Almost $400 million in liquidations hit market as Bitcoin loses battle against bears
As we have noted several times in U.Today cryptocurrency market reviews, most experienced market participants are anticipating another downside break from bitcoin and other cryptocurrencies, despite signs of positivity.
As CoinGlass suggests, the market saw a massive $358 million loss following the liquidation of the remnants of long orders that some bulls thought are appropriate to have open considering the massive imbalance between longs and shorts.

Previously, bitcoin’s open interest on derivatives platforms affected extremely low prices, creating situations in which short openers had to pay the bulls to maintain their long positions in the market.

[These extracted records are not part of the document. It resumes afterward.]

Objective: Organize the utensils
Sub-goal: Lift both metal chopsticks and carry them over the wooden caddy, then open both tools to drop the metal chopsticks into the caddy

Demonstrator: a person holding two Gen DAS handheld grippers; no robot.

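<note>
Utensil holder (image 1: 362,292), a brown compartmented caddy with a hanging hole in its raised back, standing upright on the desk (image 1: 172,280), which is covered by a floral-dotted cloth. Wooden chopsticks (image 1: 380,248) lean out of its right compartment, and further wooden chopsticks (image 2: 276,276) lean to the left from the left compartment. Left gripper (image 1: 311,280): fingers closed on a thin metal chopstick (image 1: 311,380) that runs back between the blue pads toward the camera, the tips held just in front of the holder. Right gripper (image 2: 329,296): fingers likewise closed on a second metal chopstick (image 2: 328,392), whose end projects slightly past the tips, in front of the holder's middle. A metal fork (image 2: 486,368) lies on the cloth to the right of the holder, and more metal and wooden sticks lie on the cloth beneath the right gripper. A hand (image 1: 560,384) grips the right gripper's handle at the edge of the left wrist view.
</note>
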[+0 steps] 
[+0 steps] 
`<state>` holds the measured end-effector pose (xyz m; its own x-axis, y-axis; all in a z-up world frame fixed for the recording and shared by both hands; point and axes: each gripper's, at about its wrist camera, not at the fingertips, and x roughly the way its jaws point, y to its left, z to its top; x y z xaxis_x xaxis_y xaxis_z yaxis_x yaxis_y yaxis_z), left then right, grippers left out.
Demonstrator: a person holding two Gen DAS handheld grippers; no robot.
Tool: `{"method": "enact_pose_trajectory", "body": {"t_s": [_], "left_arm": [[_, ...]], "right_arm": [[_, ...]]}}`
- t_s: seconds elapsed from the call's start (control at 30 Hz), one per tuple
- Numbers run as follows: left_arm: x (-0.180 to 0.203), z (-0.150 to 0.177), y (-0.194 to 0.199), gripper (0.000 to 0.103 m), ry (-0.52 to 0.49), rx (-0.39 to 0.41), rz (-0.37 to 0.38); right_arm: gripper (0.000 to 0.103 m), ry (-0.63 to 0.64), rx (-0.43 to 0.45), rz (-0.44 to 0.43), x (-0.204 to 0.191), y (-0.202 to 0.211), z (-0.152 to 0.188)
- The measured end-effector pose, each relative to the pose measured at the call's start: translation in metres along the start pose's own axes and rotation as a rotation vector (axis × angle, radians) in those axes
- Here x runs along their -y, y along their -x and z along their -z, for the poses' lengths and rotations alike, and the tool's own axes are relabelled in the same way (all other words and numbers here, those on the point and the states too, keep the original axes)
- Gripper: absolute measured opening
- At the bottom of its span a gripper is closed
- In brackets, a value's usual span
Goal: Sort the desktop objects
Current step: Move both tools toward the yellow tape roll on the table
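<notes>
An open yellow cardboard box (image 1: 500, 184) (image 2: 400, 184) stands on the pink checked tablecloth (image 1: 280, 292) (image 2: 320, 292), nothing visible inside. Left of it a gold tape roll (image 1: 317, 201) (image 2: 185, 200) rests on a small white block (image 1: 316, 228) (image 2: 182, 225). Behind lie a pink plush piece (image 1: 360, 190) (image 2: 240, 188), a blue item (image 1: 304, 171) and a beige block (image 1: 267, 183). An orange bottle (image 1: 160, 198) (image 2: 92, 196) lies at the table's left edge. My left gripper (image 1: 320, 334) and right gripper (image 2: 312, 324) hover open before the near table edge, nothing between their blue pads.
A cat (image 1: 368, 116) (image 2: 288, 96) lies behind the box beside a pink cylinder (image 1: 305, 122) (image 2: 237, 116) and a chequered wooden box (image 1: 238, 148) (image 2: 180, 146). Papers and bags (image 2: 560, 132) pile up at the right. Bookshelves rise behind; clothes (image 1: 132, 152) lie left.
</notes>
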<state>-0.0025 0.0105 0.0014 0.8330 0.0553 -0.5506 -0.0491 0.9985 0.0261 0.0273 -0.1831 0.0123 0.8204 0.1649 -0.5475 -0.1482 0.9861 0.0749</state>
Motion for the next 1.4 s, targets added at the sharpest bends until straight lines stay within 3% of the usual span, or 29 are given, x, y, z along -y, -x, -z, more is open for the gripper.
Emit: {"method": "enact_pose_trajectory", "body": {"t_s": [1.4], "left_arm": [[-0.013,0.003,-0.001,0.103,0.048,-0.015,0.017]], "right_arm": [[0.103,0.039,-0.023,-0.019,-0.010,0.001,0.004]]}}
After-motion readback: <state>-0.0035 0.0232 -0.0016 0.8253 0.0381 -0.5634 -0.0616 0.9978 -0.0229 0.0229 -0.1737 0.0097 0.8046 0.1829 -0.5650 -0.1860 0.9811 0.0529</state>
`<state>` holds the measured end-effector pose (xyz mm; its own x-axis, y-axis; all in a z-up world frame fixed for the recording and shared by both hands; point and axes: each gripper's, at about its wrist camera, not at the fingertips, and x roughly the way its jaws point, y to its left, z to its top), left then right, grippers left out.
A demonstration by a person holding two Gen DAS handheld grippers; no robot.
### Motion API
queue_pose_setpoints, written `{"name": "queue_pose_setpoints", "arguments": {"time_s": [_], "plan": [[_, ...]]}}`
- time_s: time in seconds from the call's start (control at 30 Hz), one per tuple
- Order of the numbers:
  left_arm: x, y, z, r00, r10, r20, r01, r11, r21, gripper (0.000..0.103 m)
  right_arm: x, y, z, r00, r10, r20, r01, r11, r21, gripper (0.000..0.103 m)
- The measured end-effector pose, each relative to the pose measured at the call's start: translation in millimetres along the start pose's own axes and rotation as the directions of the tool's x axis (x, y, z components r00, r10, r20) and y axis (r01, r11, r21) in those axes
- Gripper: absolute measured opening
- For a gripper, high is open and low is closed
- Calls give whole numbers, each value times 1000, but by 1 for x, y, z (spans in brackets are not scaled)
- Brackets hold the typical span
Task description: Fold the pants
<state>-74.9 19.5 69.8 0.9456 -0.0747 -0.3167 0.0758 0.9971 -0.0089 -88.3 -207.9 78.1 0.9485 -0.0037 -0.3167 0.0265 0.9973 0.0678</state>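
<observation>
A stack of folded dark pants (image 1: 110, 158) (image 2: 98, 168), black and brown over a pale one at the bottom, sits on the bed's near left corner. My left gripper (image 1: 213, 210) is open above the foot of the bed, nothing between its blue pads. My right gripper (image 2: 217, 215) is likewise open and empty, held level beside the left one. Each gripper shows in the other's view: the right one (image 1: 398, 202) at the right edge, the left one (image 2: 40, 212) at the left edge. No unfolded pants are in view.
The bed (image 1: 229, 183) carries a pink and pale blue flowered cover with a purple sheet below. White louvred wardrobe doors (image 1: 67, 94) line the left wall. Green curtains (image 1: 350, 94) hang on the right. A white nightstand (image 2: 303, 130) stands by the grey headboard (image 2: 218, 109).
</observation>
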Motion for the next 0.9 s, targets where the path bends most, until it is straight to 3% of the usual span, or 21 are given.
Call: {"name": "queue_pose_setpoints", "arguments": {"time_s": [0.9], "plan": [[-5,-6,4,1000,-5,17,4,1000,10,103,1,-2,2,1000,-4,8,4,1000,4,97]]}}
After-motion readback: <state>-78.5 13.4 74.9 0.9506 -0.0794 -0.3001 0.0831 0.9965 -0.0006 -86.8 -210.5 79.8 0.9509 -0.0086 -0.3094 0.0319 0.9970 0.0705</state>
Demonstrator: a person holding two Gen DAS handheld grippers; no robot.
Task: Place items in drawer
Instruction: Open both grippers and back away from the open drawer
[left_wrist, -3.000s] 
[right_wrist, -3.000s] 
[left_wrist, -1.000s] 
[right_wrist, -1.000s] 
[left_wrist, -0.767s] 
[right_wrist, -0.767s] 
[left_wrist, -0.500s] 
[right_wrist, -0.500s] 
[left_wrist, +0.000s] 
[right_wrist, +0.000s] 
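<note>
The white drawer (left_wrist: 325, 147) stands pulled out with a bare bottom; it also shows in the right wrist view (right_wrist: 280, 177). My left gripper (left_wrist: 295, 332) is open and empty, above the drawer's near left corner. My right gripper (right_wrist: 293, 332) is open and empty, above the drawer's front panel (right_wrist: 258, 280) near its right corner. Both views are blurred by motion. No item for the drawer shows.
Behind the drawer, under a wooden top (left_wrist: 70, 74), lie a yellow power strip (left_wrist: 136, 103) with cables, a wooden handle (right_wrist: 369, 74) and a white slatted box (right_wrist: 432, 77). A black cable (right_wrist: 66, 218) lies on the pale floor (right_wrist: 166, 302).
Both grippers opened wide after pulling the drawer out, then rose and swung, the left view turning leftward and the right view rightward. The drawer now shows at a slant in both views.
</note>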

Historically, a large imbalance between orders has been a perfect condition for a short squeeze to happen on the market and fuel the rally of BTC. Unfortunately, this was not the case yesterday, as bears have finally become successful in pushing the price of the first cryptocurrency down, triggering a small cascade of liquidations.
What’s next for bitcoin?
Yesterday’s pump confirmed the fears of most crypto industry experts, who bet on another dip ahead of the reversal. Unfortunately, bitcoin still has some room for correction, and we could see a drop to the same level we saw in June when the price of the first cryptocurrency fell to the $17,000 price range.
The strict monetary policy, upcoming rate hike and other factors will not let the first cryptocurrency return to the top of the market quickly, especially with the absence of growth factors.
The Ethereum merge could have been a catalyst for a rally in the market, but for now, it only provides an influx to Ethereum, keeping other cryptocurrencies in a bear market.